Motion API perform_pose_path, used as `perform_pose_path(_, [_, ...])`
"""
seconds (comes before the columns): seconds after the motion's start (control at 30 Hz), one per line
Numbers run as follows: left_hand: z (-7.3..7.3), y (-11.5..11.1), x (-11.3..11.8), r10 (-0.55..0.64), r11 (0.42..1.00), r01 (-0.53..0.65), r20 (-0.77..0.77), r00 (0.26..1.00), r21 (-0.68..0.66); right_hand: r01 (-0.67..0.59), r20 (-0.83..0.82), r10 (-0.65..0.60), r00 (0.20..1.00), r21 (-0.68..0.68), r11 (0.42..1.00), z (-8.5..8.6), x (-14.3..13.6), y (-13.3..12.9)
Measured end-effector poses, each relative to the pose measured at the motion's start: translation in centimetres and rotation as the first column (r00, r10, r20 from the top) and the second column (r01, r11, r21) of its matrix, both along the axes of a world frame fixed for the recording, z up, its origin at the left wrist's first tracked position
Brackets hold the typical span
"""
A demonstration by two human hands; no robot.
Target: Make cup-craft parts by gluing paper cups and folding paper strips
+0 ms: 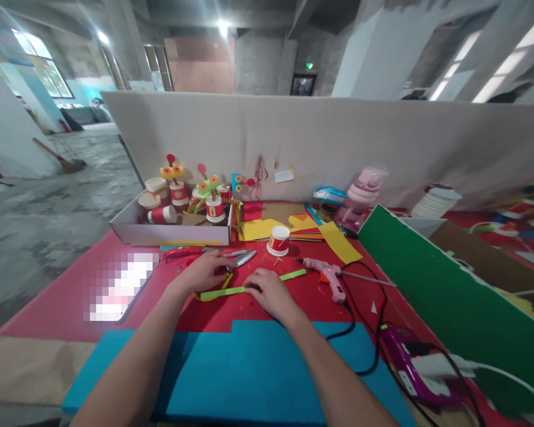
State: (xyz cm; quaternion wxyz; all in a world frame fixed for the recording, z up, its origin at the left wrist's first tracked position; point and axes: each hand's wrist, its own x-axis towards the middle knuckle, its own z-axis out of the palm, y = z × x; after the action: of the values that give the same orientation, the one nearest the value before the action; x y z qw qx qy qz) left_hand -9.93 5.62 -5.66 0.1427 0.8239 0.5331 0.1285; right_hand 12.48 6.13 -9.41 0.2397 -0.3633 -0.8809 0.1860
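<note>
My left hand point(208, 271) has its fingers curled down, with the thumb and fingertips at the end of a yellow paper strip point(227, 281). The strip bends back to meet a bright green paper strip point(222, 292) at its left end. My right hand point(269, 292) is closed on the middle of the green strip, whose far part sticks out to the right beyond the fingers. Just past my left hand lie scissors point(244, 260) with metal blades, partly covered. A red and white paper cup point(278, 242) stands upside down beyond my right hand.
Right of my hands lies a pink hot glue gun point(329, 274) with a black cord. A box point(173, 232) at back left holds paper-cup figures. Yellow paper point(340, 242), a phone point(131, 287), a purple device point(412, 362) and a green board point(449, 284) surround the workspace.
</note>
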Motion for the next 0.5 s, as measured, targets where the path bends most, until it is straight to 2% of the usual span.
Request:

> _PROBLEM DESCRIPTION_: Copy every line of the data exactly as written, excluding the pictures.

> _REPLY_:
Motion API perform_pose_path, used as `perform_pose_path(_, [_, ...])`
"""
seconds (comes before the columns): seconds after the motion's start (control at 30 Hz), one per line
Numbers run as follows: left_hand: z (-7.3..7.3), y (-11.5..11.1), x (-11.3..11.8), r10 (-0.55..0.64), r11 (0.42..1.00), r01 (-0.53..0.65), r20 (-0.77..0.77), r00 (0.26..1.00), r21 (-0.68..0.66); right_hand: r01 (-0.67..0.59), r20 (-0.83..0.82), r10 (-0.65..0.60), r00 (0.20..1.00), r21 (-0.68..0.68), r11 (0.42..1.00), z (-8.5..8.6), x (-14.3..13.6), y (-13.3..12.9)
Measured end-effector poses, each relative to the pose measured at the motion's start: translation in centimetres and rotation as the first column (r00, r10, r20 from the top) and the second column (r01, r11, r21) of its matrix, both along the axes of a world frame fixed for the recording, z up, its origin at the left wrist's first tracked position
Brackets hold the typical span
"""
A demonstration by two human hands; no robot.
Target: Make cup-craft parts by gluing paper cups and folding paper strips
+0 ms: 
State: (xyz cm; quaternion wxyz; all in a world frame fixed for the recording, z up, its origin at the left wrist's first tracked position; point and axes: each hand's wrist, its own x-axis towards the middle knuckle, its own z-axis out of the palm, y = z × x; after the action: of the values that give the same orientation, the one nearest the value before the action; x y z qw qx qy qz) left_hand -9.93 5.62 -5.66 0.1427 0.8239 0.5331 0.1285; right_hand 12.48 6.13 -9.41 0.2397 -0.3633 -0.8809 0.1860
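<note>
My left hand point(208, 271) has its fingers curled down, with the thumb and fingertips at the end of a yellow paper strip point(227, 281). The strip bends back to meet a bright green paper strip point(222, 292) at its left end. My right hand point(269, 292) is closed on the middle of the green strip, whose far part sticks out to the right beyond the fingers. Just past my left hand lie scissors point(244, 260) with metal blades, partly covered. A red and white paper cup point(278, 242) stands upside down beyond my right hand.
Right of my hands lies a pink hot glue gun point(329, 274) with a black cord. A box point(173, 232) at back left holds paper-cup figures. Yellow paper point(340, 242), a phone point(131, 287), a purple device point(412, 362) and a green board point(449, 284) surround the workspace.
</note>
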Motion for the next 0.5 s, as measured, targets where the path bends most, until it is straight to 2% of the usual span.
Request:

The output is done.